┌─ Data for this task

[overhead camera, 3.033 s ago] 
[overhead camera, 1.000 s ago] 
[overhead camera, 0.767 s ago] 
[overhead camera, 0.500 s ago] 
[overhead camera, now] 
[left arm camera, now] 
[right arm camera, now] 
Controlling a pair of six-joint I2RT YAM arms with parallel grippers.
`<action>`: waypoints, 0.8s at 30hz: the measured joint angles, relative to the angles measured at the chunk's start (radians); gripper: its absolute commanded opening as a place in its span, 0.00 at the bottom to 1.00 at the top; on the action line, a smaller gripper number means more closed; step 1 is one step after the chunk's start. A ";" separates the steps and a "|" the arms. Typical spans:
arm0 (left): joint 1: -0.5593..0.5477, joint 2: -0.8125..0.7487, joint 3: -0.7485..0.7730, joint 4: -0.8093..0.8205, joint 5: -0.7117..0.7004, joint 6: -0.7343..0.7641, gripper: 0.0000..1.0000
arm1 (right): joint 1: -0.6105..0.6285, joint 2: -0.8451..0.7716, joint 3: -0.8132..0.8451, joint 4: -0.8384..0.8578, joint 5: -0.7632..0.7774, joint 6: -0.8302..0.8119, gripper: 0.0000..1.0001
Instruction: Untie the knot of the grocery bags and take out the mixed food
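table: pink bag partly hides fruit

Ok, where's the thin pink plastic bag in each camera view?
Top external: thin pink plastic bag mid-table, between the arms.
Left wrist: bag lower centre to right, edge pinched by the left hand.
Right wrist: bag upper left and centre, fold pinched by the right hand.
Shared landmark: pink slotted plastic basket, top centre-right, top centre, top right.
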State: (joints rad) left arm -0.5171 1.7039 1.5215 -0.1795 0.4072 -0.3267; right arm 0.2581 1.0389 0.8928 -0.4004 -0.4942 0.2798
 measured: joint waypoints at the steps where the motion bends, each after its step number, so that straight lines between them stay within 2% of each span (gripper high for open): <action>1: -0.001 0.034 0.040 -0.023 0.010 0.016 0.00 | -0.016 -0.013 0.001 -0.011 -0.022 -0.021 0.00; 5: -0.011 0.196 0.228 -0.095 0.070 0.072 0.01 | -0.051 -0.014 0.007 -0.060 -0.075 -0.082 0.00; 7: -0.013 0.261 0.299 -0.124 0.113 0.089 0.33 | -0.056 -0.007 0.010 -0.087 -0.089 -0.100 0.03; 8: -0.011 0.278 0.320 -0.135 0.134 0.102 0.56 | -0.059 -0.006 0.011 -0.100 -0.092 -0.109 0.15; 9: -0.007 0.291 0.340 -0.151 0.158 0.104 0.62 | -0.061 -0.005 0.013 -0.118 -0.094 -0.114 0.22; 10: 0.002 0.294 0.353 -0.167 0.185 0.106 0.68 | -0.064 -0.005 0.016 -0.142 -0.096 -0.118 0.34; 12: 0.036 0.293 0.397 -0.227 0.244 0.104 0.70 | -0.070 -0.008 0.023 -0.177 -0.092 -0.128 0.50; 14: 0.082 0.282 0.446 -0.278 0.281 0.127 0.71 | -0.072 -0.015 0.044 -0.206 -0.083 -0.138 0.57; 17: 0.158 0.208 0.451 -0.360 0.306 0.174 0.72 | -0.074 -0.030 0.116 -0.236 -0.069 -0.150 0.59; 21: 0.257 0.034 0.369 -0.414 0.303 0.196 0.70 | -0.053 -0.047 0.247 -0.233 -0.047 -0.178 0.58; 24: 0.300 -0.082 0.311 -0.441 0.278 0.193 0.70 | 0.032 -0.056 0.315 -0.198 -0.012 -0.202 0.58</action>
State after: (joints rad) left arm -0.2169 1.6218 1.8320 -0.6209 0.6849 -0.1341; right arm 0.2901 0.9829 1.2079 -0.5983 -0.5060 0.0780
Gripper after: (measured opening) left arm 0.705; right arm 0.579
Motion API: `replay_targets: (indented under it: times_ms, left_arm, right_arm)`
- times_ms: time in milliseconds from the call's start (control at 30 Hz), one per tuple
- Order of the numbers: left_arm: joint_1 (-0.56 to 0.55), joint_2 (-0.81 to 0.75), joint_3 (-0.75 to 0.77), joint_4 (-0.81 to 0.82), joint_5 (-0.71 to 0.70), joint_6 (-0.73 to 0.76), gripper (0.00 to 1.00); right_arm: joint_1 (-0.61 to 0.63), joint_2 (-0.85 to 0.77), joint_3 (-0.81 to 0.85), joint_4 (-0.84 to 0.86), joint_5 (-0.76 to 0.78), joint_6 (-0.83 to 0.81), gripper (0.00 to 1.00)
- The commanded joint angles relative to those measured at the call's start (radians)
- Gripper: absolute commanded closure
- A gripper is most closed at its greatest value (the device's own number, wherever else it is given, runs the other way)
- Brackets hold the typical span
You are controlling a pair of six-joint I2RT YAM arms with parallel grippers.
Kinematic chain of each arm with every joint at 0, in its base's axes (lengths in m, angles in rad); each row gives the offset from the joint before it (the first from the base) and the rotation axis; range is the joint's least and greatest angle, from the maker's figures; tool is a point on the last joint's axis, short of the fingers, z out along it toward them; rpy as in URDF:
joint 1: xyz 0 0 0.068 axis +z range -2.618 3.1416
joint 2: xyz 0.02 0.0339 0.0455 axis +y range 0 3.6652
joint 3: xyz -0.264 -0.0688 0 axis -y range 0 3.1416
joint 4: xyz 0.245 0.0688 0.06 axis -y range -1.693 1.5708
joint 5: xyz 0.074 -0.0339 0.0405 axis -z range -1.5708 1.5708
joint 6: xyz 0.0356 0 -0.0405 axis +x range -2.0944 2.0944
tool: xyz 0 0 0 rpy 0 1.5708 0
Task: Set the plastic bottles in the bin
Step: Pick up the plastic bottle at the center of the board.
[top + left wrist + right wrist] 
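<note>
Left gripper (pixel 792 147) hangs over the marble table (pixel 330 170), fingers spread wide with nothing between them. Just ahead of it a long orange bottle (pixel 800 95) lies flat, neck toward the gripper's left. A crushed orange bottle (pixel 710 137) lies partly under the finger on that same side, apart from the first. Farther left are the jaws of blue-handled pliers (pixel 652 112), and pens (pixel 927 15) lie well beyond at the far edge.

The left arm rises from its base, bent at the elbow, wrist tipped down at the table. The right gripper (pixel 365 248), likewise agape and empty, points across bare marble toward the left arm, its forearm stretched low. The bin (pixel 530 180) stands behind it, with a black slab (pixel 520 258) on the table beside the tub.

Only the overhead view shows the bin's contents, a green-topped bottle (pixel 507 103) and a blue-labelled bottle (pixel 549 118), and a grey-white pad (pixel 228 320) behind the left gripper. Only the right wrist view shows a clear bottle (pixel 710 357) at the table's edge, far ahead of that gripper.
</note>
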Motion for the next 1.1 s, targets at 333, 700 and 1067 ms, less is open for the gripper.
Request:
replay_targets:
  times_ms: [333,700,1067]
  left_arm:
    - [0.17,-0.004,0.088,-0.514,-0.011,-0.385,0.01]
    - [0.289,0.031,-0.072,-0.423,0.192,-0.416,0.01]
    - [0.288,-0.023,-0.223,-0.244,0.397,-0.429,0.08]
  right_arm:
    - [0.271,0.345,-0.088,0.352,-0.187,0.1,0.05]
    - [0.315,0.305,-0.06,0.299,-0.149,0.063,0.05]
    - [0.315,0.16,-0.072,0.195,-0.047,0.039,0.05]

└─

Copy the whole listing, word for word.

[overhead camera, 3.033 s ago] 
[overhead camera, 1.000 s ago] 
[overhead camera, 0.767 s ago] 
[overhead camera, 0.500 s ago] 
[overhead camera, now] 
[left arm camera, now] 
[right arm camera, now] 
Controlling a pair of six-joint I2RT YAM arms with parallel grippers.
`<action>`: waypoints, 0.8s at 30hz: the measured joint angles, relative to the angles measured at the chunk's start (radians); gripper: its absolute commanded opening as a place in its span, 0.00 at the bottom to 1.00 at the top; on the action line, a smaller gripper number means more closed; step 1 is one step after the chunk's start. A ";" separates the steps and a "|" the arms. Typical spans:
arm0 (left): joint 1: -0.5593..0.5477, joint 2: -0.8125..0.7487, joint 3: -0.7485..0.7730, joint 4: -0.8093..0.8205, joint 5: -0.7117..0.7004, joint 6: -0.7343..0.7641, gripper: 0.0000..1.0000
arm1 (right): joint 1: -0.6105..0.6285, joint 2: -0.8451..0.7716, joint 3: -0.8132..0.8451, joint 4: -0.8384..0.8578, joint 5: -0.7632..0.7774, joint 6: -0.8302..0.8119, gripper: 0.0000..1.0001
Instruction: Untie the knot of the grocery bags and take out the mixed food
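table: pink bag partly hides fruit

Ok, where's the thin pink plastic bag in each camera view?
Top external: thin pink plastic bag mid-table, between the arms.
Left wrist: bag lower centre to right, edge pinched by the left hand.
Right wrist: bag upper left and centre, fold pinched by the right hand.
Shared landmark: pink slotted plastic basket, top centre-right, top centre, top right.
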State: (joints rad) left arm -0.5171 1.7039 1.5215 -0.1795 0.4072 -0.3267; right arm 0.2581 1.0389 0.8928 -0.4004 -0.4942 0.2798
 measured: joint waypoints at the steps where the motion bends, each after its step number, so that straight lines between them stay within 2% of each span (gripper high for open): <action>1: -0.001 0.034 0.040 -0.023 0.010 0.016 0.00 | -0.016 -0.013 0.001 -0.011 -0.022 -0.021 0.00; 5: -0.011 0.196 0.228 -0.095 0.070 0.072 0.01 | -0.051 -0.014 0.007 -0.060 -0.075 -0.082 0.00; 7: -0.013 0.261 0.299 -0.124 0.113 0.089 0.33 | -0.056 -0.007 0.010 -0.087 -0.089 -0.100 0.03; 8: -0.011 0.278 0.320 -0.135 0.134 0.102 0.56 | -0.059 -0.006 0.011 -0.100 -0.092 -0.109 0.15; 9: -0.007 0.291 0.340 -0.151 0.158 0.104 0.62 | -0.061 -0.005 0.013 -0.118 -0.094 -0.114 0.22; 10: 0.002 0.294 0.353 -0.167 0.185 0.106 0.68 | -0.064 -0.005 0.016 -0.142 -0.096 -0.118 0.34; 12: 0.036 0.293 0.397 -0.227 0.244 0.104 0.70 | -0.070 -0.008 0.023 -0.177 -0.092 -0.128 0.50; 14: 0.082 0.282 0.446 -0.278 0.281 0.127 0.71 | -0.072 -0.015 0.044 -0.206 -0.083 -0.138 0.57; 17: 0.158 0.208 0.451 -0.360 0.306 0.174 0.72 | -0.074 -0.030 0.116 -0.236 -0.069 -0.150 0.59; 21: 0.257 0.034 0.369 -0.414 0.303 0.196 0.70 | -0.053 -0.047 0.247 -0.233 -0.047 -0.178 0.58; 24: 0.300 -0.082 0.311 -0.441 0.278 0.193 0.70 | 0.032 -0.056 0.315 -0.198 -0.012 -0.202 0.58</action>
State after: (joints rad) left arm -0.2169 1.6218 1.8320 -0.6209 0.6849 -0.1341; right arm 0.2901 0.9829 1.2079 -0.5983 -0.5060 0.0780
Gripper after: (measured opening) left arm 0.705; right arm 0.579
Motion API: `replay_targets: (indented under it: times_ms, left_arm, right_arm)`
- times_ms: time in milliseconds from the call's start (control at 30 Hz), one per tuple
- Order of the numbers: left_arm: joint_1 (-0.56 to 0.55), joint_2 (-0.81 to 0.75), joint_3 (-0.75 to 0.77), joint_4 (-0.81 to 0.82), joint_5 (-0.71 to 0.70), joint_6 (-0.73 to 0.76), gripper (0.00 to 1.00); right_arm: joint_1 (-0.61 to 0.63), joint_2 (-0.85 to 0.77), joint_3 (-0.81 to 0.85), joint_4 (-0.84 to 0.86), joint_5 (-0.76 to 0.78), joint_6 (-0.83 to 0.81), gripper (0.00 to 1.00)
- The commanded joint angles relative to those measured at the call's start (radians)
- Gripper: absolute commanded closure
- A gripper is most closed at its greatest value (the device's own number, wherever else it is given, runs the other way)
- Brackets hold the typical span
You are controlling a pair of six-joint I2RT YAM arms with parallel grippers.
Kinematic chain of each arm with every joint at 0, in its base's axes (lengths in m, angles in rad); each row gives the offset from the joint before it (the first from the base) and the rotation axis; range is the joint's least and greatest angle, from the maker's figures; tool is a point on the last joint's axis, short of the fingers, z out along it toward them; rpy as in URDF:
joint 1: xyz 0 0 0.068 axis +z range -2.618 3.1416
joint 2: xyz 0.02 0.0339 0.0455 axis +y range 0 3.6652
joint 3: xyz -0.264 -0.0688 0 axis -y range 0 3.1416
joint 4: xyz 0.245 0.0688 0.06 axis -y range -1.693 1.5708
joint 5: xyz 0.074 -0.0339 0.0405 axis -z range -1.5708 1.5708
joint 6: xyz 0.0356 0 -0.0405 axis +x range -2.0944 2.0944
tool: xyz 0 0 0 rpy 0 1.5708 0
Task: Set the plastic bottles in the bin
Step: Pick up the plastic bottle at the center of the board.
[top + left wrist + right wrist] 
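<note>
Left gripper (pixel 792 147) hangs over the marble table (pixel 330 170), fingers spread wide with nothing between them. Just ahead of it a long orange bottle (pixel 800 95) lies flat, neck toward the gripper's left. A crushed orange bottle (pixel 710 137) lies partly under the finger on that same side, apart from the first. Farther left are the jaws of blue-handled pliers (pixel 652 112), and pens (pixel 927 15) lie well beyond at the far edge.

The left arm rises from its base, bent at the elbow, wrist tipped down at the table. The right gripper (pixel 365 248), likewise agape and empty, points across bare marble toward the left arm, its forearm stretched low. The bin (pixel 530 180) stands behind it, with a black slab (pixel 520 258) on the table beside the tub.

Only the overhead view shows the bin's contents, a green-topped bottle (pixel 507 103) and a blue-labelled bottle (pixel 549 118), and a grey-white pad (pixel 228 320) behind the left gripper. Only the right wrist view shows a clear bottle (pixel 710 357) at the table's edge, far ahead of that gripper.
</note>
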Motion for the next 1.1 s, targets at 333, 700 and 1067 ms, less is open for the gripper.
Request:
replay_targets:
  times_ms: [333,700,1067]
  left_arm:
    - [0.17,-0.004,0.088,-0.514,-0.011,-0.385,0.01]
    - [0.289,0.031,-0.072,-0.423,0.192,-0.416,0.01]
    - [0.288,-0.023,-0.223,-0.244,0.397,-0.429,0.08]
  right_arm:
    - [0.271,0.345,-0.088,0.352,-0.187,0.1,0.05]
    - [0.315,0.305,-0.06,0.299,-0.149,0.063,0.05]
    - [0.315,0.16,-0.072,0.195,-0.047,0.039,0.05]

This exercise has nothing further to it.